**Instructions for the task:**
Please reproduce the entries below exactly, leaving the pictures out.

[Source records]

--- START ---

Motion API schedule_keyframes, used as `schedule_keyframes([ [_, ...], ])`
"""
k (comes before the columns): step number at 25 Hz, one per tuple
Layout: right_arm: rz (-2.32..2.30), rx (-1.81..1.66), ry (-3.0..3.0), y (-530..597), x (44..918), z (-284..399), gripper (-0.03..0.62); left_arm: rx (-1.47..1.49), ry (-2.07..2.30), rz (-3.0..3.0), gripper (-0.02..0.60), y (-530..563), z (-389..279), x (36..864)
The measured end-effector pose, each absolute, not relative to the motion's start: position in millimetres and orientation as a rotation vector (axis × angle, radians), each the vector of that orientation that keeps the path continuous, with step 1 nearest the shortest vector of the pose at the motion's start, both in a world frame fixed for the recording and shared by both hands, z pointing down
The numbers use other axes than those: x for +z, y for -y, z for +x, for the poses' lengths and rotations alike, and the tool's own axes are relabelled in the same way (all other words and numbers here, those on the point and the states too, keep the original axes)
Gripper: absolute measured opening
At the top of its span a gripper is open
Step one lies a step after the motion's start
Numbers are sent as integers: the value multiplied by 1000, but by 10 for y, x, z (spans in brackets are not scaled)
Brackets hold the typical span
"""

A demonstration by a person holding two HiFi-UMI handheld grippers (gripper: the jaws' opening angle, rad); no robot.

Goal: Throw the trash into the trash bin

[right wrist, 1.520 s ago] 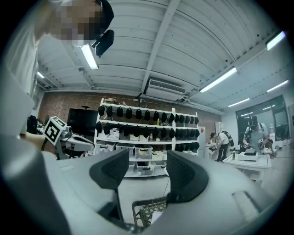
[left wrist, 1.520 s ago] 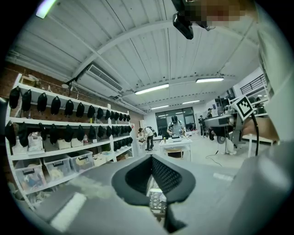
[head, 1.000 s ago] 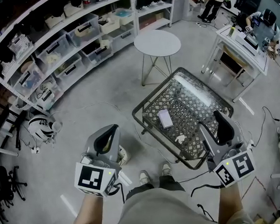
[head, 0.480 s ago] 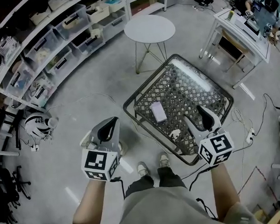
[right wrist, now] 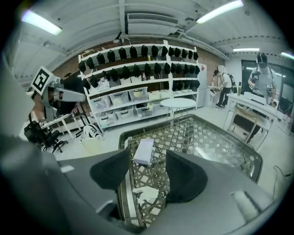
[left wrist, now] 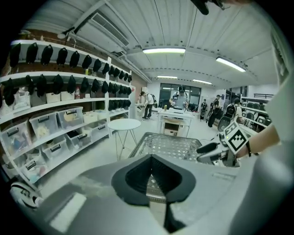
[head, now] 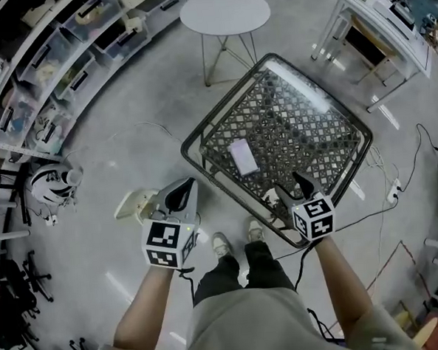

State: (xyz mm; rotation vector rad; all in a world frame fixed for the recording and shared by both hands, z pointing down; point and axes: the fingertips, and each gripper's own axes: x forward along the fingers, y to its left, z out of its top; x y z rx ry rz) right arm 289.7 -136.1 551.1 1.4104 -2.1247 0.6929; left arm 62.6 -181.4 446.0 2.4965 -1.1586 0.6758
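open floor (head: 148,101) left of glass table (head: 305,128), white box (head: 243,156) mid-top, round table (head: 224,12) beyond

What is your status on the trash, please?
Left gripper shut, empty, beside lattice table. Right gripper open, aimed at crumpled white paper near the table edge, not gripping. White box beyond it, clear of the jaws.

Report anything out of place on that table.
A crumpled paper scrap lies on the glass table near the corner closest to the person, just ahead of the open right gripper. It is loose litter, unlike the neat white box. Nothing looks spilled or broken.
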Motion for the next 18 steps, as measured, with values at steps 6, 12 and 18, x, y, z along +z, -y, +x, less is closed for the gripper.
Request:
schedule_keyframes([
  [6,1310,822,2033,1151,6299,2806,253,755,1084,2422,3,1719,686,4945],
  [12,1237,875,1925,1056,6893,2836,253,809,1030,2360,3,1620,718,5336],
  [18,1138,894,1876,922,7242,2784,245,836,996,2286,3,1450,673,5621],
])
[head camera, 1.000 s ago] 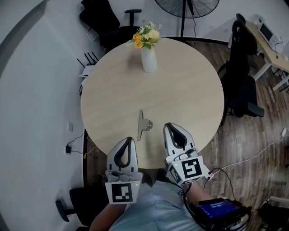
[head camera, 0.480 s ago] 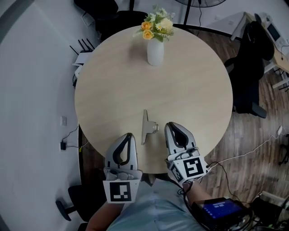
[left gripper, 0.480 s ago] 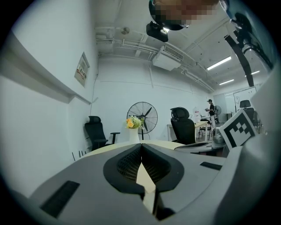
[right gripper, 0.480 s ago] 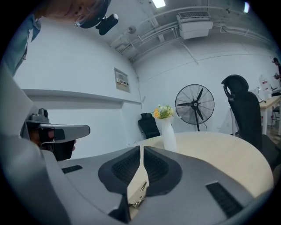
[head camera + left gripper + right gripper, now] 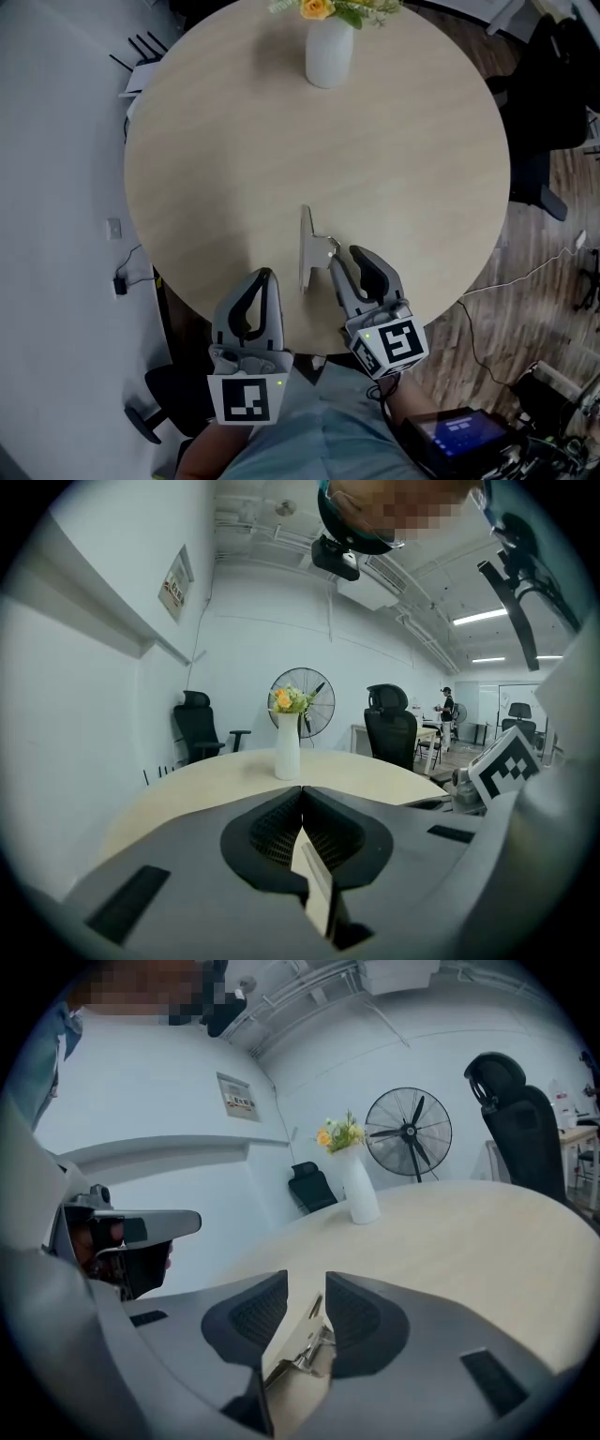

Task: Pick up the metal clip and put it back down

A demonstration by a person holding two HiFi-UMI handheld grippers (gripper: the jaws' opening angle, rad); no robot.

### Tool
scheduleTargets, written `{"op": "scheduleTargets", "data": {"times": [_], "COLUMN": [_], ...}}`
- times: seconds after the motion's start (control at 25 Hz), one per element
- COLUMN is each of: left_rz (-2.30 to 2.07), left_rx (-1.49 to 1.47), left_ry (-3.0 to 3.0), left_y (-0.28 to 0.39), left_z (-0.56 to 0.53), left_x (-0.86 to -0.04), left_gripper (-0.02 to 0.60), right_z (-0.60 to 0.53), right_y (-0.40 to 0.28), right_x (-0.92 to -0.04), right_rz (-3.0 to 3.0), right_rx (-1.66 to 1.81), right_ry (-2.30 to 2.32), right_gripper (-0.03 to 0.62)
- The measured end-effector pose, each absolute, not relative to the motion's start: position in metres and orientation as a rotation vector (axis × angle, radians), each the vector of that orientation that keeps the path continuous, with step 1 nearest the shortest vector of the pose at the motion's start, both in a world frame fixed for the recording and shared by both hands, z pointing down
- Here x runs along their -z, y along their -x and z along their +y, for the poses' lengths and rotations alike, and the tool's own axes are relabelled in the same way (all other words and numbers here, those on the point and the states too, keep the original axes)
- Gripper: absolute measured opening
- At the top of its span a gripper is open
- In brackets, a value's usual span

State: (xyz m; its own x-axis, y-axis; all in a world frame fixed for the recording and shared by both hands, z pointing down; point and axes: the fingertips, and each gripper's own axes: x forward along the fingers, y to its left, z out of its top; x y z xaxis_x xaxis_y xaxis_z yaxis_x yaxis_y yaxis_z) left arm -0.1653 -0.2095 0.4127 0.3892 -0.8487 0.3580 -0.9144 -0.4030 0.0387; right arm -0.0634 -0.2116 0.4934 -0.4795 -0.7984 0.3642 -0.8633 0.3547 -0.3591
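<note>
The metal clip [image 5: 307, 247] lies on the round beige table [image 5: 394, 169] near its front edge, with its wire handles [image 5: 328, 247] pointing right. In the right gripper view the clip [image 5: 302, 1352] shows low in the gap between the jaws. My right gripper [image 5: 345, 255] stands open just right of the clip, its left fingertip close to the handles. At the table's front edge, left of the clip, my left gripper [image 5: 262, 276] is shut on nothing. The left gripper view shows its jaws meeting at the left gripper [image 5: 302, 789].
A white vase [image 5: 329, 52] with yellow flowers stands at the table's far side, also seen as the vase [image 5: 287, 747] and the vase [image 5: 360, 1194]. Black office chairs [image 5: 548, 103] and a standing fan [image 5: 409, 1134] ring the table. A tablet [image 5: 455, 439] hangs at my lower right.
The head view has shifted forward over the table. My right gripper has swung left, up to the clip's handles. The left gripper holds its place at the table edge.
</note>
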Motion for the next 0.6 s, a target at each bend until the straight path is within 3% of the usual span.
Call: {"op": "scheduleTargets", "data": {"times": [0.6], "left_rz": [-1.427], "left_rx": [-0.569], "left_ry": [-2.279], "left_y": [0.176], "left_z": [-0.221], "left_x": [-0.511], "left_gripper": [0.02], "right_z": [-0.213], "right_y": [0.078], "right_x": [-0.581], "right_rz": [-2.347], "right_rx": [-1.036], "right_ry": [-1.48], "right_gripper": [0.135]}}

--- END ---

**Exercise response:**
Motion API schedule_keyframes, used as `schedule_keyframes([ [_, ...], ])`
"""
k (comes before the columns): step number at 25 Hz, one per tuple
Layout: right_arm: rz (-2.32..2.30), rx (-1.81..1.66), ry (-3.0..3.0), y (-530..597), x (44..918), z (-284..399), gripper (-0.03..0.62); left_arm: rx (-1.47..1.49), ry (-2.07..2.30), rz (-3.0..3.0), gripper (-0.02..0.60), y (-530..563), z (-389..279), x (36..864)
The measured end-effector pose, each absolute, not relative to the motion's start: position in millimetres and orientation as a rotation vector (axis × angle, radians), each the vector of that orientation that keeps the path continuous, with step 1 nearest the shortest vector of the pose at the motion's start, both in a world frame fixed for the recording and shared by both hands, z pointing down
The numbers use other axes than those: x for +z, y for -y, z for +x, for the poses' lengths and rotations alike, and the tool's own axes are relabelled in the same way (all other words and numbers here, those on the point and the states too, keep the original axes)
Gripper: absolute measured opening
At the top of its span a gripper is open
Step one lies a step after the motion's start
Numbers are sent as integers: the value multiplied by 1000, but by 10 for y, x, z (spans in brackets are not scaled)
Brackets hold the typical span
"""

A demonstration by a person holding two HiFi-UMI handheld grippers (gripper: the jaws' opening angle, rad); no robot.

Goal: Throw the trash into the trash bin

[right wrist, 1.520 s ago] 
[left wrist, 1.520 s ago] 
[head, 1.000 s ago] 
[head, 0.480 s ago] 
[right wrist, now] 
[left wrist, now] 
[head, now] 

State: (xyz mm; rotation vector rad; all in a world frame fixed for the recording and shared by both hands, z pointing down; point and axes: the fingertips, and each gripper's own axes: x forward along the fingers, y to its left, z out of its top; x y z rx ry rz) right arm 289.7 -136.1 551.1 1.4104 -2.1247 0.6929; left arm 62.6 -181.4 446.0 2.4965 -1.1586 0.6758
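open floor (head: 148,101) left of glass table (head: 305,128), white box (head: 243,156) mid-top, round table (head: 224,12) beyond

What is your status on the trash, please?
Left gripper shut, empty, beside lattice table. Right gripper open, aimed at crumpled white paper near the table edge, not gripping. White box beyond it, clear of the jaws.

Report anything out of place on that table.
A crumpled paper scrap lies on the glass table near the corner closest to the person, just ahead of the open right gripper. It is loose litter, unlike the neat white box. Nothing looks spilled or broken.
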Motion for the next 18 steps, as measured, with values at steps 6, 12 and 18, x, y, z along +z, -y, +x, less is closed for the gripper.
Request:
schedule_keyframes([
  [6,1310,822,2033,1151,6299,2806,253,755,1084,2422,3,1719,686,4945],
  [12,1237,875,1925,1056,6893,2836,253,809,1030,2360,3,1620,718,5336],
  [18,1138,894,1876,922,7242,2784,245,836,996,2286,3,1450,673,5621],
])
[head camera, 1.000 s ago] 
[head camera, 0.480 s ago] 
[left gripper, 0.480 s ago] 
[right gripper, 0.480 s ago] 
[head camera + left gripper + right gripper, now] 

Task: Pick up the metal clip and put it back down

A demonstration by a person holding two HiFi-UMI handheld grippers (gripper: the jaws' opening angle, rad); no robot.

### Tool
scheduleTargets, written `{"op": "scheduleTargets", "data": {"times": [_], "COLUMN": [_], ...}}`
- times: seconds after the motion's start (control at 25 Hz), one per element
- COLUMN is each of: left_rz (-2.30 to 2.07), left_rx (-1.49 to 1.47), left_ry (-3.0 to 3.0), left_y (-0.28 to 0.39), left_z (-0.56 to 0.53), left_x (-0.86 to -0.04), left_gripper (-0.02 to 0.60), right_z (-0.60 to 0.53), right_y (-0.40 to 0.28), right_x (-0.92 to -0.04), right_rz (-3.0 to 3.0), right_rx (-1.66 to 1.81), right_ry (-2.30 to 2.32), right_gripper (-0.03 to 0.62)
- The measured end-effector pose, each absolute, not relative to the motion's start: position in metres and orientation as a rotation vector (axis × angle, radians), each the vector of that orientation that keeps the path continuous, with step 1 nearest the shortest vector of the pose at the motion's start, both in a world frame fixed for the recording and shared by both hands, z pointing down
- Here x runs along their -z, y along their -x and z along their +y, for the poses' lengths and rotations alike, and the tool's own axes are relabelled in the same way (all other words and numbers here, those on the point and the states too, keep the original axes)
- Gripper: absolute measured opening
- At the top of its span a gripper is open
- In brackets, a value's usual span

State: (xyz m; its own x-axis, y-axis; all in a world frame fixed for the recording and shared by both hands, z pointing down; point and axes: the fingertips, and each gripper's own axes: x forward along the fingers, y to its left, z out of its top; x y z xaxis_x xaxis_y xaxis_z yaxis_x yaxis_y yaxis_z) left arm -0.1653 -0.2095 0.4127 0.3892 -0.8487 0.3580 -0.9144 -0.4030 0.0387; right arm -0.0634 -0.2116 0.4934 -0.4795 -0.7984 0.3642 -0.8633 0.3547 -0.3591
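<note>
The metal clip [image 5: 307, 247] lies on the round beige table [image 5: 394, 169] near its front edge, with its wire handles [image 5: 328, 247] pointing right. In the right gripper view the clip [image 5: 302, 1352] shows low in the gap between the jaws. My right gripper [image 5: 345, 255] stands open just right of the clip, its left fingertip close to the handles. At the table's front edge, left of the clip, my left gripper [image 5: 262, 276] is shut on nothing. The left gripper view shows its jaws meeting at the left gripper [image 5: 302, 789].
A white vase [image 5: 329, 52] with yellow flowers stands at the table's far side, also seen as the vase [image 5: 287, 747] and the vase [image 5: 360, 1194]. Black office chairs [image 5: 548, 103] and a standing fan [image 5: 409, 1134] ring the table. A tablet [image 5: 455, 439] hangs at my lower right.
The head view has shifted forward over the table. My right gripper has swung left, up to the clip's handles. The left gripper holds its place at the table edge.
</note>
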Motion for the next 0.6 s, a target at each bend until the straight path is within 3% of the usual span.
Call: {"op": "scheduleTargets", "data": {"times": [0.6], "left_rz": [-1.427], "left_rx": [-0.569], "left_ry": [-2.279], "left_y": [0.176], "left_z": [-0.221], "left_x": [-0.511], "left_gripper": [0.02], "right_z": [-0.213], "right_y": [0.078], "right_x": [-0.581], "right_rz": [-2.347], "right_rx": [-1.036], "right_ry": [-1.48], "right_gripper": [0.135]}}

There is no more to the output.